**Task to complete**
I would like the lines below, from the one with "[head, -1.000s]" through the one with "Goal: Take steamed", copied exactly and without any pictures.

**Collected data**
[Start of section]

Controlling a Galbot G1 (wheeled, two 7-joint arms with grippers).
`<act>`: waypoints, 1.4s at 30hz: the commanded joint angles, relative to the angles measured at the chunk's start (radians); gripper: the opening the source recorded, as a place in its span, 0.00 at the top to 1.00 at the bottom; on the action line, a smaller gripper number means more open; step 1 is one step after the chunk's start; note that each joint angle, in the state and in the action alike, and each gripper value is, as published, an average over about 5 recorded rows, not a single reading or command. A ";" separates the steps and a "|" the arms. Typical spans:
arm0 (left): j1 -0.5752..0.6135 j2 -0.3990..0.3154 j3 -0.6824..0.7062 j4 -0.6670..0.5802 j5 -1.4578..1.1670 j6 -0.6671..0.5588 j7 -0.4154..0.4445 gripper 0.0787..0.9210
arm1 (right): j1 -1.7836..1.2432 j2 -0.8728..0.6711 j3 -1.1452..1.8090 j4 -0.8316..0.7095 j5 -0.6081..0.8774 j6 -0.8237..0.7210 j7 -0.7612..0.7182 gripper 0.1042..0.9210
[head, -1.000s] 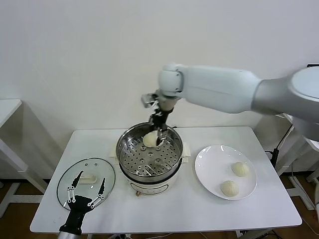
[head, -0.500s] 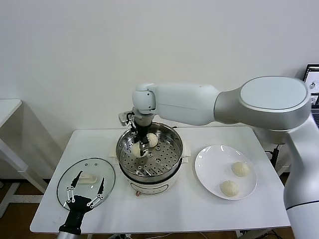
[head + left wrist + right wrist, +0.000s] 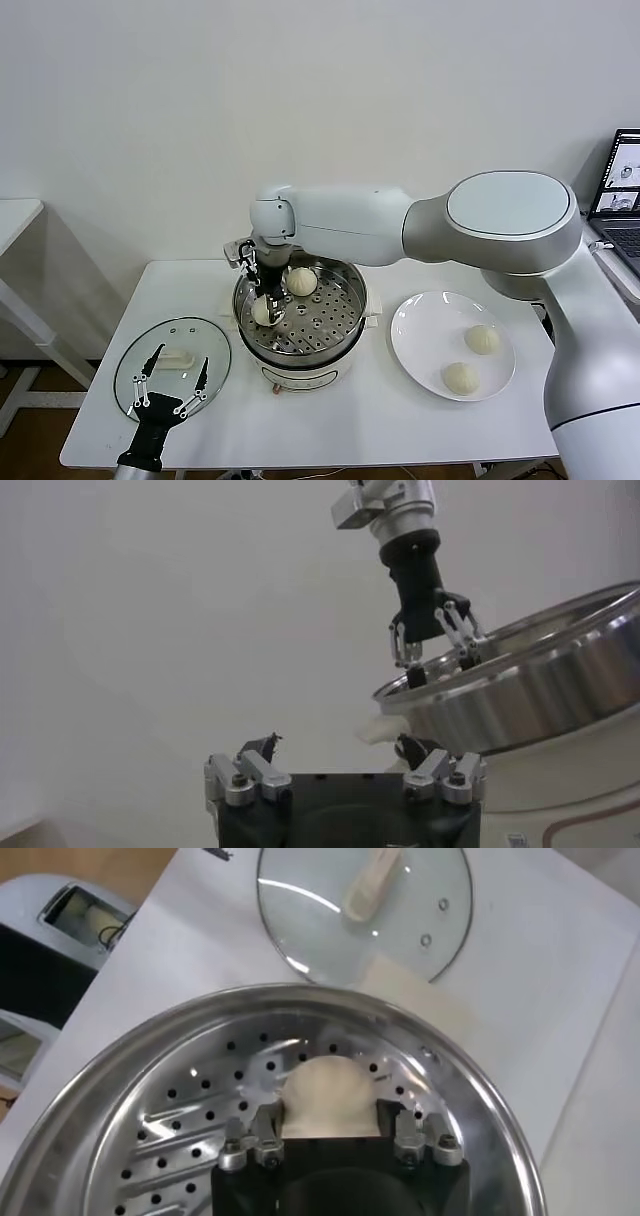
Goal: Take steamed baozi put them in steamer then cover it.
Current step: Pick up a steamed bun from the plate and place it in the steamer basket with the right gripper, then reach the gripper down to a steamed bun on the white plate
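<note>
The steamer (image 3: 346,277) stands mid-table on its cream pot base. My right gripper (image 3: 265,308) reaches into its left side, shut on a baozi (image 3: 262,311) that is low over the perforated floor. In the right wrist view the baozi (image 3: 325,1088) sits between the fingers of the gripper (image 3: 328,1110). A second baozi (image 3: 301,281) lies at the back of the basket. Two more baozi (image 3: 483,339) (image 3: 461,377) lie on the white plate (image 3: 420,340). The glass cover (image 3: 140,360) lies flat at the front left. My left gripper (image 3: 183,356) hovers open above it.
The left wrist view shows the left gripper (image 3: 335,745), the steamer's steel wall (image 3: 520,695) and the right gripper (image 3: 435,660) dipping over the rim. The right wrist view shows the cover (image 3: 300,908) beyond the steamer rim (image 3: 480,1108). A laptop (image 3: 620,185) is at the far right.
My right gripper moved left and down inside the steamer with a baozi, from the back of the basket to its left side. The left arm has not moved.
</note>
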 commanded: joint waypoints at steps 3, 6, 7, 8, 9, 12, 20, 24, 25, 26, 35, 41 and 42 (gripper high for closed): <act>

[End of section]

**Task output**
[head, -1.000s] 
[head, -0.500s] 
[head + left wrist + right wrist, +0.000s] 
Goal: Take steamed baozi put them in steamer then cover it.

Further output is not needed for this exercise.